A l’intérieur, le plan s’organise le long d’une galerie intérieure, la façade Ouest, ouverte sur les monts du Livradois qui dessert l’ensemble des cabinets de l’étage. Des surlargeurs du couloir, petites alcôves en bois tiennent le rôle de salle d’attente et de seuils d’entrée vers les cabinets. Le modèle des salles d’attente sombres, fermées où les patients se regardent dans le blanc des yeux est ici rejeté au profit d’espaces ouverts sur le paysage, confortables et lumineux. A l’intérieur des cabinets, le bureau du médecin est placé dans un cadre en bois projeté dans le paysage alors que la salle d’osculation est en retrait, protégé des vues extérieures.
Un des enjeux importants de l’aménagement des territoires ruraux est l’invention d’une architecture locale, caractéristique des lieux qui la portent, à l’opposé des constructions génériques qui uniformisent aujourd’hui de plus en plus les bourgs. Le projet s’inscrit dans ce mouvement par la mise en valeur des techniques de constructions et des matériaux locaux associée aux formes contemporaines.
Dans l’architecture vernaculaire du Livradois-Forez, le choix du mode de construction était assez simple : de la pierre disponible sur les côtes et du pisé dans la vallée. Comme Courpière ou Vertolaye, Marsac-en-Livradois est une commune marquée par les constructions de terre crue. Encore aujourd’hui, des murs de jardins, plusieurs bâtiments présentent des façades en terre crue non enduites.

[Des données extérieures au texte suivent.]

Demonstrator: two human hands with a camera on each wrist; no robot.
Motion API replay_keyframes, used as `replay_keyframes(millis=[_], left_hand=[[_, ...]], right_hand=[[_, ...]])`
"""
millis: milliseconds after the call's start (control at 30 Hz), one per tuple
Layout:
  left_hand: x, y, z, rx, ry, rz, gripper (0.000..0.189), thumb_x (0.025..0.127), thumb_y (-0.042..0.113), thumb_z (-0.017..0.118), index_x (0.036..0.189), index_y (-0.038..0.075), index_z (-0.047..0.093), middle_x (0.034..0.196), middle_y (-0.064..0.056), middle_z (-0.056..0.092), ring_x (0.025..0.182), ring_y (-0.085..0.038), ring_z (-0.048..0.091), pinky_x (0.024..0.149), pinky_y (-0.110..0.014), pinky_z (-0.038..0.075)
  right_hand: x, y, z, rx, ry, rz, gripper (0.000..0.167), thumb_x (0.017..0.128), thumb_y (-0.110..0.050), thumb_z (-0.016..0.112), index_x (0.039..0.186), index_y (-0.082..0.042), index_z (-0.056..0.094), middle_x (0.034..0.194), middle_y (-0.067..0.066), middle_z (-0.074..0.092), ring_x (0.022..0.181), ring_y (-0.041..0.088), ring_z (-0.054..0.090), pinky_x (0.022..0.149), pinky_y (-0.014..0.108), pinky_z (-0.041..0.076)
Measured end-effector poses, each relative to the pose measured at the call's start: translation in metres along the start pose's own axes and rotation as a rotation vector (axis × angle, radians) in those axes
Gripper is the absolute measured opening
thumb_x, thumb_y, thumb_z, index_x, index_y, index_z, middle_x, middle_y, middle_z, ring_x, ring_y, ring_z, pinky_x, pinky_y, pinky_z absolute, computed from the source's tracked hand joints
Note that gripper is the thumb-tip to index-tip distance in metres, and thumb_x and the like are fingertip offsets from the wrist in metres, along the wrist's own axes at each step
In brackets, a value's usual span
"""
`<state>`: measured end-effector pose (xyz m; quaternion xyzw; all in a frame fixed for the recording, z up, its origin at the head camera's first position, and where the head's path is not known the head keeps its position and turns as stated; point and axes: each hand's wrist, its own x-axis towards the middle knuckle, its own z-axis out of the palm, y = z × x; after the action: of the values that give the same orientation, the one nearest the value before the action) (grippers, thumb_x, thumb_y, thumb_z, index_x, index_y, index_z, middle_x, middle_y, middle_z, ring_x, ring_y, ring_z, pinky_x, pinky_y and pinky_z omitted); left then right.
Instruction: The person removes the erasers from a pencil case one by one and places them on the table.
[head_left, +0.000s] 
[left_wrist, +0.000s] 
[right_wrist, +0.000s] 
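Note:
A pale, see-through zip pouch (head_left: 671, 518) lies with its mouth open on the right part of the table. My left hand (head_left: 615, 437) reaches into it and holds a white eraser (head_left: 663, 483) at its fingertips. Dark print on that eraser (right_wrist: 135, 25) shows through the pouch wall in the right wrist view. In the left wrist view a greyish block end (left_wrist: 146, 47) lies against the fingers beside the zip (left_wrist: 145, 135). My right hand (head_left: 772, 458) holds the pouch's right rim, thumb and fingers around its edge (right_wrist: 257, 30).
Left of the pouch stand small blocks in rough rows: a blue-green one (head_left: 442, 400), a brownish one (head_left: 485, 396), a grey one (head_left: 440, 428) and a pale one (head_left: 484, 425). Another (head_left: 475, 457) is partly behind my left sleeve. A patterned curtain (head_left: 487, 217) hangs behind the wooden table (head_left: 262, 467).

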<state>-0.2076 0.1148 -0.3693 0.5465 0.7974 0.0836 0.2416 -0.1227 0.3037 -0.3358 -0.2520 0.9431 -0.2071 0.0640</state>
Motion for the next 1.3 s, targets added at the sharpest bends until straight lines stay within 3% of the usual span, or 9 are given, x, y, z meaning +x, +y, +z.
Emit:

Construire un équipement public en pisé est une manière de montrer l’actualité et la beauté de cette technique et d’inciter les propriétaires des nombreux ouvrages existants à les entretenir plutôt que de les remplacer par des parpaings ou du béton.
Emballé par le choix du pisé, le maitre d’ouvrage ne souhaitait pas pour autant renoncer à la performance énergétique de cet équipement. Or la terre crue est un piètre isolant – la résistance thermique d’une paroi de 50 cm ne respecte même pas le garde-fou de la RT 2005. Par contre, elle présente deux qualités majeures concourant au confort thermique : d’une part l’inertie comme toutes les matières minérales et ensuite elle assure l’équilibre hygrométrique entre l’intérieur et l’extérieur. Un mur en pisé absorbe environ 1% d’humidité l’hiver et le restitue à l’intérieur l’été lorsque le soleil tape depuis l’extérieur. C’est la spectaculaire fraicheur que l’on ressent dans les fermes en pisé l’été.
Une isolation classique avec pare-vapeur à l’intérieur serait donc une aberration puisqu’elle constituerait une barrière hygrométrique et conduirait à se priver des qualités d’inertie de la terre. L’isolation par l’extérieur et enduit rendrait le pisé invisible alors qu’il s’agit de mettre en valeur cette technique dans le bourg.
Nous avons donc fait le choix d’un double-mur (40 cm de pisé porteur de la dalle béton, 20 cm d’isolation en liège, 25 cm de pisé en façade extérieure). L’isolation en liège sert de coffrage perdu et imputrescible et présente un coefficient de transmission hygrométrique proche de celui du pisé.